(WHAT TO PRODUCE)
The answer should consist solely of the lines from the first one below through the line containing "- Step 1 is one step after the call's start", copied exactly.

(GIVEN MATERIAL)
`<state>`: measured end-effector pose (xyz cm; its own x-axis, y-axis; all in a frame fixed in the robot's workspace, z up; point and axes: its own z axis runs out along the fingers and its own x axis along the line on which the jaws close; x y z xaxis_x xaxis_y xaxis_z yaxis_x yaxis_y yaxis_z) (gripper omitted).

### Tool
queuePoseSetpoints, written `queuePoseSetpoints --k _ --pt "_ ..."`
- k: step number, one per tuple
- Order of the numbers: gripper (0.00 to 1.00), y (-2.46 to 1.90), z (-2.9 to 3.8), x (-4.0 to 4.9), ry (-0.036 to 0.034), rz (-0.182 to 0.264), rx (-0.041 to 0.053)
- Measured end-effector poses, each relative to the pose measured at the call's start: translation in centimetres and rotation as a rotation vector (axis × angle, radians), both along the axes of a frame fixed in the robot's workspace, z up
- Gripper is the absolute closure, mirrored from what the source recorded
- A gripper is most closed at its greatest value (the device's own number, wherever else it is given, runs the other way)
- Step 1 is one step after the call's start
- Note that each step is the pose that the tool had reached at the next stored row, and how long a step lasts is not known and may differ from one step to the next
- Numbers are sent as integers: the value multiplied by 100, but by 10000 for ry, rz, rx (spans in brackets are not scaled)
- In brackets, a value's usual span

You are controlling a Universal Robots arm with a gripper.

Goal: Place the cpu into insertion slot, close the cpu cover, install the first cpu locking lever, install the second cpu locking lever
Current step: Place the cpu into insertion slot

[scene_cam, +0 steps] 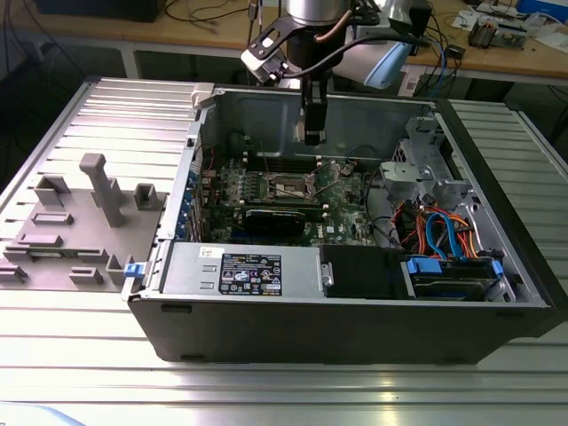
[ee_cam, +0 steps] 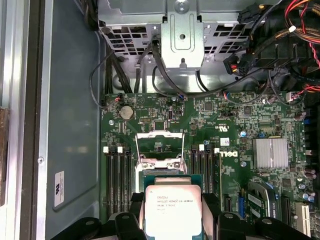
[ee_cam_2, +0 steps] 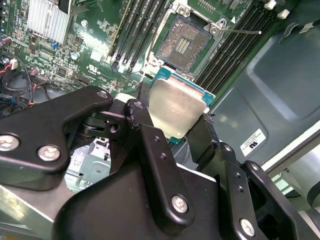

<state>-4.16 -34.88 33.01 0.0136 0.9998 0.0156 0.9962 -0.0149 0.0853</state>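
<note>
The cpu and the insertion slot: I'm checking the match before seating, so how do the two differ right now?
The cpu shows a plain dull silver top; the insertion slot is dark with a silver rim. The cpu is held in the gripper, apart from the insertion slot, which sits fixed in the green board, uncovered and empty. Both are square.
</note>
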Motion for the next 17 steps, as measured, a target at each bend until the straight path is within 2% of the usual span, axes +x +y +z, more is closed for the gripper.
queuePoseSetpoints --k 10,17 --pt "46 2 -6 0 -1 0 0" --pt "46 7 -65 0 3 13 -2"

(ANSWER TO THIS TASK)
`<state>`: measured end-effector pose (xyz cm; its own x-axis, y-axis; all in a frame fixed in the robot's workspace, z up; point and axes: its own z axis runs out along the fingers and its own x axis along the line on which the jaws close; x y z xaxis_x xaxis_y xaxis_z yaxis_x yaxis_y yaxis_z) (gripper omitted).

### Tool
queuePoseSetpoints, written `queuePoseSetpoints --k _ --pt "_ ..."`
- k: step number, one per tuple
- Order of the numbers: gripper (0.00 to 1.00), y (-2.46 to 1.90), z (-2.9 to 3.8), x (-4.0 to 4.9), ry (-0.036 to 0.034), rz (-0.182 to 0.264), rx (-0.041 to 0.053)
- Measured end-effector poses, each relative to the pose measured at the call's start: translation in centimetres and rotation as a rotation vector (axis × angle, radians), both along the axes of a frame fixed in the robot's workspace, z up
- Gripper is the absolute closure, mirrored from what the source recorded
- A gripper is most closed at its greatest value (the device's own number, wherever else it is given, runs the other way)
- Step 1 is one step after the call's start

The answer has nothing more to it.